In this specific context, we are going to focus on unsupervised modeling and segmentation, which are promising because each type of omics data may contribute valuable information to the overall understanding of complex biological systems. By leveraging unsupervised modeling, we can uncover hidden patterns and relationships within the data without relying on predefined labels. This is especially beneficial when dealing with omics data, where the volume and complexity can be overwhelming. Furthermore, segmentation allows us to group similar data points, making it easier to identify and analyze specific subsets of the data. Given the heterogeneous nature of omics data, integrating multiple types can provide a more comprehensive view of the underlying biological processes.

In this lab we are going to learn the basics of how kernel fusion (mixKernel) can help us integrating multiple data views to uncover hidden but common pattern within the data. Before start using mixKernel we are going to learn a few background concepts to understand and appreciate how this technique works. Let’s start with what a kernel is and why we want to use it.

What is a Kernel?

Many advanced machine learning algorithms use the concept of a “kernel.” A kernel is a function that computes the similarity between two data points.

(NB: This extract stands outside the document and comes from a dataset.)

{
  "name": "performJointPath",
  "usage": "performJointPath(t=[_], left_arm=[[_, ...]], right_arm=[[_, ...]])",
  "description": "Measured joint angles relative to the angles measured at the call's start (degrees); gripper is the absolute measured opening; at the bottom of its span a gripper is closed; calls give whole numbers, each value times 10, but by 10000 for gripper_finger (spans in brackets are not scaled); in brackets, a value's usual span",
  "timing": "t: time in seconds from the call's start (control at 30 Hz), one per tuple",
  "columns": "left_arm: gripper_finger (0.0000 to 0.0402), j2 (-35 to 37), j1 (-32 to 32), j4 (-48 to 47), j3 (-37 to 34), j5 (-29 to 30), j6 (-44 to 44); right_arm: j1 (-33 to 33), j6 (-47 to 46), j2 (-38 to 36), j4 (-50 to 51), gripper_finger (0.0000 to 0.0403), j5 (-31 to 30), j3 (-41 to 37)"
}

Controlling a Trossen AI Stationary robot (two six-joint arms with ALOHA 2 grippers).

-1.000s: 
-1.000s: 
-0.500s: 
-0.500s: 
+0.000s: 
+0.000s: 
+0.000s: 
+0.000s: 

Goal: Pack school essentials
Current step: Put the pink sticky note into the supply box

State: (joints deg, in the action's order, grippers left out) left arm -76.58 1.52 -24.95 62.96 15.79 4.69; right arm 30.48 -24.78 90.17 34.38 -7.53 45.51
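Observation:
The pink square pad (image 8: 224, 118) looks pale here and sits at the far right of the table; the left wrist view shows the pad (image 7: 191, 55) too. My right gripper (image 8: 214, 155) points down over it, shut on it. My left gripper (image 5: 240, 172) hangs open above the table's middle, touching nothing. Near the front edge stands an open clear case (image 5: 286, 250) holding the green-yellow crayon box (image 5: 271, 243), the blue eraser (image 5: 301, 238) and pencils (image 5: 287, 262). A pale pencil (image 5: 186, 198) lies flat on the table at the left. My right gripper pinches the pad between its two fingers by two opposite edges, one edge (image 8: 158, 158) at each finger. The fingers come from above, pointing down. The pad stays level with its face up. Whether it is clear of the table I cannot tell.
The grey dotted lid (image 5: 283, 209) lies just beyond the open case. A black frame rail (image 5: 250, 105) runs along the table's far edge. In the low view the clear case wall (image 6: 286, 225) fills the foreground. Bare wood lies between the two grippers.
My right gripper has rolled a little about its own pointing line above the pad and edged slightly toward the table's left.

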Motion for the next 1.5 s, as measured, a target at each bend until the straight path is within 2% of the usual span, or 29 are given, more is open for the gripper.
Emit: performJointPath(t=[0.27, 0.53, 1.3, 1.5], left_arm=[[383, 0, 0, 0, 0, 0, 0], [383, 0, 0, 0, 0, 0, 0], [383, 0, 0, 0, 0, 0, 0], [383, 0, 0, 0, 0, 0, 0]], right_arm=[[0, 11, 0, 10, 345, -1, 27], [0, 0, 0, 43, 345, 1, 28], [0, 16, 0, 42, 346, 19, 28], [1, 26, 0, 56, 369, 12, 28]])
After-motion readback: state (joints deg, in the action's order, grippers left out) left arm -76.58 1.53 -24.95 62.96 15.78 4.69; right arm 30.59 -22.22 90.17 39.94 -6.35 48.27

The beauty of kernel methods is that they allow us to operate in a high-dimensional space without ever having to explicitly compute the coordinates in that space. This is often called the “kernel trick.”

In a supervised setting, kernel methods, especially the popular Support Vector Machines (SVMs), use kernels to separate data points belonging to different classes. When data is not linearly separable in its original space kernels allow data to be implicitly mapped to a higher-dimensional space where it becomes linearly separable. After this mapping, algorithms like SVM find the best hyperplane that separates the data into distinct classes.

Let’s see what I mean by that. If I give you two classes, red and blue, measured for 200 samples for gene \(x\) and gene \(y\), as below, can you draw a single line that separates the two sample groups?

set.seed(3)
n_points <- 200
x <- c(rnorm(n_points, mean = -4, sd = 1), 
       rnorm(n_points, mean = 4, sd = 1), 
       rnorm(n_points, mean = 4, sd = 1), 
       rnorm(n_points, mean = -4, sd = 1))

y <- c(rnorm(n_points, mean = -4, sd = 1), 
       rnorm(n_points, mean = 4, sd = 1), 
       rnorm(n_points, mean = -4, sd = 1), 
       rnorm(n_points, mean =4, sd = 1))

class <- factor(c(rep(0, each = 2 * n_points), rep(1, each = 2 * n_points)))
data <- data.frame(x, y, class)

plot(x,y,col=ifelse(data$class == 0, "red", "blue"))

As you already figured it out it is not possible to draw a single line, or even a plane, that separates the two groups. As we said, a kernel maps the data to a higher dimension so the data become linearly separable. We are now going to add a new dimension (based on our own data) and plot the data:

## add kernel
data$z <- data$x * data$y

# plotting in 3D
# create an empty 3D plot
zlim <- range(data$z)
xlim <- range(data$x)
ylim <- range(data$y)
zmat <- matrix(NA, 2, 2)

trans <- persp(z = zmat, x = xlim, y = ylim, zlim = zlim, theta = 100, phi = 0, 
              axes = TRUE, box = TRUE, col = NA, border = NA, xlab = "x", ylab = "y", zlab = "z")

# add the points with colors based on class
points(trans3d(data$x, data$y, data$z, pmat = trans), col = ifelse(data$class == 0, "red", "blue"), pch = 16)

# add the separating line
lines (trans3d(0, y = ylim, z = 0, pmat = trans), col = 3,lwd=4)

In this 3D space, we can easily find a flat plane that separates the groups. The data has become linearly separable in the transformed space.

The example above demonstrates that even simple data sets can be linearly inseparable in their original space. By mapping the data to a higher-dimensional space, we can make the data linearly separable and then apply linear classifiers, like a support vector machine (SVM) with a linear kernel, to find the optimal separating hyperplane.

Here comes the interesting part: Although we map data into a higher-dimensional space to achieve linear separability, the data points often turn out to lie on a lower-dimensional subspace within that high-dimensional space.

In the above example, we mapped 2D data into a 3D space using the transformation \(z=x \times y\). However, the data points actually lie on a 2D plane within that 3D space. So, even though we increased the dimensionality, the data effectively live in a lower-dimensional subspace.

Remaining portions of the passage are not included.